Tell us of one woman in the Irish food industry who consistently inspire you and why?
There are so many. Ireland is chock-full of inspiring women in food. Jess Murphy is my good friend and one of my biggest supporters – she has been so instrumental in highlighting women in Irish food.
There are lots of women producing food here in Tipperary – Breda Maher (Cooleeney Cheese) is ten minutes down the road from my farm and is a powerhouse in Irish farmhouse cheese.
Annie Dalton is growing amazing organic vegetables in Cashel. Ailbhe Gerrardis a visionary shepherd, environmentalist and beekeeper on the shores of Lough Derg.
There are amazing women in Tipperary doing great things.
What do you think can be done to help raise the profile and visibility of women in the food industry in Ireland?
Frankly, I think men in the industry need to do more.
I remember seeing a famous chef being interviewed and, when asked which women in food inspire him the most, he said “Can I say my mother?”. Well, yes you can. But you’re missing an opportunity to talk about some of the women in the industry who inspire you.

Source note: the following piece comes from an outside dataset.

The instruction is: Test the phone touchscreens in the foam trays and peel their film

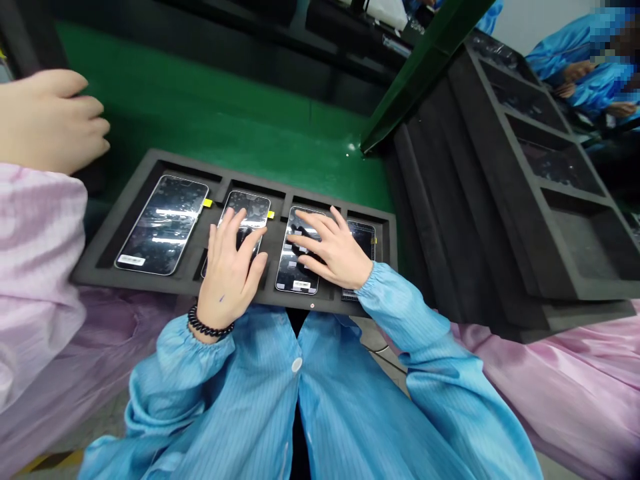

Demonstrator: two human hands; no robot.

The women who could greatly benefit from one single mention.
It’s a cop-out and definitive of the “bro culture” infamous throughout the industry. I think a lot of our well-known food writers have been amazing to equally promote women in our industry and, slowly, professional kitchen culture is becoming more accommodating toward a work/life balance. We will get there.
What has been the proudest moment of your career so far?
Having developed an 11-week commis chef training program that truly works. It’s industry-focused, hands-on and meant to get the trainee chef from the classroom into a professional kitchen as quickly and efficiently as possible.
Dermot Gannon and I have put our heart and souls into this program at the School of Food and seeing students from the first course still in the industry – and succeeding – makes me extremely proud.
What advice would you give your younger self?
Stop being a man-pleaser! I was raised in a very traditional household and women in general are raised to be agreeable. I didn’t value myself or my abilities, which are in high demand. I’m really good at what I do. I wish I had realised this earlier.
I have three daughters and they will not be raised to be agreeable. They are going to be empowered and will always know their worth.
What are the top skills required to do your job and why?
Organisation, time management, an understanding of flavour profiles, an understanding of technique and passion. If you’re not passionate; you’ll burn out very, very quickly.
What Irish food should tourists make sure they try?
I love Irish beer. I am an unrepentant beer-lover. I think you could pair any food, easily, with good Irish beer. Our meat and dairy are world-class, and I always make sure to give visitors from abroad a massive farmhouse cheese platter when they visit.